| From http://prize.hutter1.net/: Being able to compress well is closely related to intelligence as explained below. While intelligence is a slippery concept, file sizes are hard numbers. Wikipedia is an extensive snapshot of Human Knowledge. If you can compress the first 1GB of Wikipedia better than your predecessors, your (de)compressor likely has to be smart(er). The intention of this prize is to encourage development of intelligent compressors/programs as a path to AGI. The Task:
Losslessly compress the 1GB file enwik9 to less than 114MB. More precisely: - Create a Linux or Windows compressor comp.exe of size S1 that compresses enwik9 to archive.exe of size S2 such that S:=S1+S2 < L := 114'156'155 (previous record). - If run, archive.exe produces (without input from other sources) a 10^9 byte file that is identical to enwik9. - If we can verify your claim, you are eligible for a prize of 500'000€×(1-S/L). Minimum claim is 5'000€ (1% improvement). - Restrictions: Must run in ≲50 hours using a single CPU core and <10GB RAM and <100GB HDD on our test machine. |
That criterion is rather more complicated than just taking the size S2 of archive.exe There is no logical meaning to the sum of the size of a compressor and its output that I can see.

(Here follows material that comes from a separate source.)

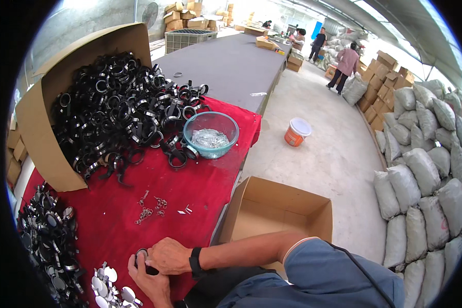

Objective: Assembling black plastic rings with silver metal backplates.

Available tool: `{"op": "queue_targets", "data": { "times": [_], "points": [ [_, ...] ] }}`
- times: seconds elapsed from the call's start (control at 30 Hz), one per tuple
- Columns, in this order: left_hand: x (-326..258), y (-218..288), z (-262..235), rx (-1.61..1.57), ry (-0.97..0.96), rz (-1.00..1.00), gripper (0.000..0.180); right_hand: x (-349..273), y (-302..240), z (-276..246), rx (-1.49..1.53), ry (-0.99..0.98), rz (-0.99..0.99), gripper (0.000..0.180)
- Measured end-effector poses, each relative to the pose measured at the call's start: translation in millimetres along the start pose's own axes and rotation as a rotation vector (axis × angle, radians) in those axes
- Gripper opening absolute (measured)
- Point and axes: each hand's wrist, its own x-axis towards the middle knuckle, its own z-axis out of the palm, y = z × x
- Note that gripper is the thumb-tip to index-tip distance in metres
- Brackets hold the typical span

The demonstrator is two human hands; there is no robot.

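Note:
Close to the table's front edge, my left hand (pixel 148 283) grips a small black round part (pixel 151 270), its fingers curled about the side. My right hand (pixel 170 255), a black band on its wrist, bends over the same part with its fingers pressed on it. The hands hide most of the part. Just below them lies a pile of white discs (pixel 102 285). Farther forward on the red cloth (pixel 190 187) are small metal pieces (pixel 145 213) and a few white slips (pixel 186 210).
A tipped cardboard box (pixel 51 138) spills black rings (pixel 123 110). Beside them stands a bowl (pixel 210 149) of clear pieces. More black parts (pixel 51 246) lie at left. An open carton (pixel 280 205), an orange bucket (pixel 296 132) and stacked sacks (pixel 421 174) are rightward. People stand farther off.

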Motion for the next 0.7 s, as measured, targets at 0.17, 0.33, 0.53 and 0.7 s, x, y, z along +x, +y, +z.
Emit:
{"op": "queue_targets", "data": {
  "times": [0.17, 0.33, 0.53, 0.7],
  "points": [
    [0.8, 1.4, -2.4, 0.004, -0.003, 0.038, 0.046, -4.6, -4.7, -3.3, 0.073, 0.048, 0.148, 0.047],
    [-3.1, -16.1, -7.5, 0.021, -0.007, 0.081, 0.052, -6.0, -17.0, -24.8, 0.025, -0.184, 0.223, 0.061],
    [-6.4, 0.4, -29.6, -0.072, -0.072, 0.028, 0.069, -17.9, -6.4, -37.0, 0.166, -0.308, 0.268, 0.061],
    [-1.3, 31.6, -34.9, -0.41, -0.106, 0.061, 0.093, -44.1, 26.8, -62.2, 1.324, -0.247, 0.665, 0.062]
  ]
}}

Disregarding the compressor size would make this contest easier to understand as simply trying to determine the Kolmogorov Complexity (i.e. information content) of enwik9. I looked for the motivation of including compressor size and only found this in the FAQ:
> By just measuring L(D)+L(A), one can freely hand-craft large word tables (or other structures) used by C and D, and place them in C and either D or A. By counting both, L(C) and L(D), such tables become 2-3 times more expensive, and hence discourages them.
Discouraging word tables seems like a weak and somewhat arbitrary justification for complicating the measure of merit. I don't think the contest would be any less interesting if the nature of the compression would be disregarded. One could even argue that compression of Wikipedia taking way more resources than decompression is justified by having to perform it only once, while its result could be decompressed millions of times.